À la suite de ce correctif, un problème distinct avec un commutateur Ethernet sur un site radar de la portée orientale de l’US Space Force a provoqué une incertitude supplémentaire. Le problème a finalement été résolu alors que le compte à rebours du lancement était à la durée prévue de T-10 minutes.

Huit minutes après le décollage, l’étage supérieur a atteint l’orbite. Dès lors, Orion à commencé à déployer ses panneaux solaires. L’étage a ensuite allumé son moteur pour élever son orbite un peu moins d’une heure après le lancement, avant de le rallumer quelques minutes plus tard dans le but de placer Orion sur sa route vers la Lune.

Le vaisseau devrait atteindre la Lune le 22 novembre, date à laquelle il s’approchera à moins de 96,6 km de la surface. Son orbite rétrograde l’emmènera ensuite sur une longue route en boucle s’étendant sur 64 000 km au-delà de la Lune à son point le plus éloigné. Orion franchira cette étape vers le dixième jour. Il passera ensuite deux semaines en orbite avant de se préparer pour le voyage de retour prévu le 11 décembre.

Artemis 1 Orion Lune
Illustration d’Orion autour de la Lune. Crédits : NASA/ESA

Quels sont les objectifs de la mission ?

Les objectifs d’Artemis 1 sont simples, mais difficiles. La priorité sera de démontrer l’efficacité du bouclier thermique d’Orion au moment de sa rentrée atmosphérique dans 26 jours. La capsule, qui accueillera plus tard des équipage de quatre astronautes, va devoir survivre à des températures de rentrée allant jusqu’à 2 800 degrés Celsius. Avant cela, la NASA voudra également démontrer qu’Orion est capable de maintenir les astronautes en vie en orbite lunaire.

Si tout se passe comme prévu, la capsule sera récupérée puis analysée dans le but de préparer Artemis 2 , le premier vol en équipage du programme Artemis.

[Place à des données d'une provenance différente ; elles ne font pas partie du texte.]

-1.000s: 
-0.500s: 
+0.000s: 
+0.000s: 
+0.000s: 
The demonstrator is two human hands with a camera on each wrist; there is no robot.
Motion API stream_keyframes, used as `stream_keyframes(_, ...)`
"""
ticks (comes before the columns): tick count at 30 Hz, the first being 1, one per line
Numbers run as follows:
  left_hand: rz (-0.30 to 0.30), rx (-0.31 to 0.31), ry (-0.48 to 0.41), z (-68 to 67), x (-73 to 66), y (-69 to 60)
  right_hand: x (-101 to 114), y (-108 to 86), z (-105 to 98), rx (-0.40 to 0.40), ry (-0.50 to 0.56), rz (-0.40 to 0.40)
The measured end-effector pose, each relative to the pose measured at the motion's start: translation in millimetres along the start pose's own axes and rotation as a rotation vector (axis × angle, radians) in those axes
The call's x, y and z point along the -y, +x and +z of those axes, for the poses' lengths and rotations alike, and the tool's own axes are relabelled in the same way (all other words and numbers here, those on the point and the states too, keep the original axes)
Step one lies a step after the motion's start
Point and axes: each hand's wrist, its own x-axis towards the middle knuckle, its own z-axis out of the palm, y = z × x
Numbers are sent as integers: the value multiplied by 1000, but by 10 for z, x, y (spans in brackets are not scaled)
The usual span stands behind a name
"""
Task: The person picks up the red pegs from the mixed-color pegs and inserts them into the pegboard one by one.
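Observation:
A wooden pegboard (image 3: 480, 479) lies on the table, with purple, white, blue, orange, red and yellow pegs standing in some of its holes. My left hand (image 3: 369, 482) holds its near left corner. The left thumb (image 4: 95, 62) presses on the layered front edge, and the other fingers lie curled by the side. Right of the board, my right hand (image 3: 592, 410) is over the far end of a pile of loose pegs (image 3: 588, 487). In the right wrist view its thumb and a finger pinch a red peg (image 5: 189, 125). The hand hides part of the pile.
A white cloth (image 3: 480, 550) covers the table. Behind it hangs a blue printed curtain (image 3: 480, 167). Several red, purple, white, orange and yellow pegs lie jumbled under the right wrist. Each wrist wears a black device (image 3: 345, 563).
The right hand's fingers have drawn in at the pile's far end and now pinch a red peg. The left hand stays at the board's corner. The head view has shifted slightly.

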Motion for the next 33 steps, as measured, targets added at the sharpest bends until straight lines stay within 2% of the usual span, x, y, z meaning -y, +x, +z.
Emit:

À bord de la fusée, dix cubesats (mini satellites) seront également déployés en chemin. Leurs missions sont très variées, certaines étant destinées à orbiter autour de la Lune et à rechercher des traces de glace d’eau, tandis que d’autres testeront de nouvelles technologies d’exploration.

À l’intérieur d’Orion se trouve également un mannequin équipé d’une nouvelle combinaison spatiale. Deux autres mannequins sans membres, surnommés Helga et Zohar, testeront également un nouveau gilet appelé AstroRad conçu pour protéger les astronautes des rayonnements nocifs de l’espace lointain. D’autres expériences sont également à bord. L’une d’elles visera à faire pousser des levures et autres organismes l’intérieur du vaisseau pour voir comment l’environnement de l’espace lointain affecte leur ADN.